The task:
Take the data below. Output it exactly from its first line through the line containing "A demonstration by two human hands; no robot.".
BEGIN
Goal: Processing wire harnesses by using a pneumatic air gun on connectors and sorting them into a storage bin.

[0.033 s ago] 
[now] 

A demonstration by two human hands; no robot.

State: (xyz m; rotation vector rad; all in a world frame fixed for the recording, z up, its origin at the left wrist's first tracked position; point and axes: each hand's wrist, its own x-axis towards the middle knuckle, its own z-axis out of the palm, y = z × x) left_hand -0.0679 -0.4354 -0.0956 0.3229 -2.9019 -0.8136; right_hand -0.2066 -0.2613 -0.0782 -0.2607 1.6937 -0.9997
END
Response area:
Goal: Processing wire harnesses by using a pneumatic air gun on connectors and sorting them into a storage bin.

[0.033 s ago] 
[now] 

A demonstration by two human hands; no robot.

The exercise requires no further work.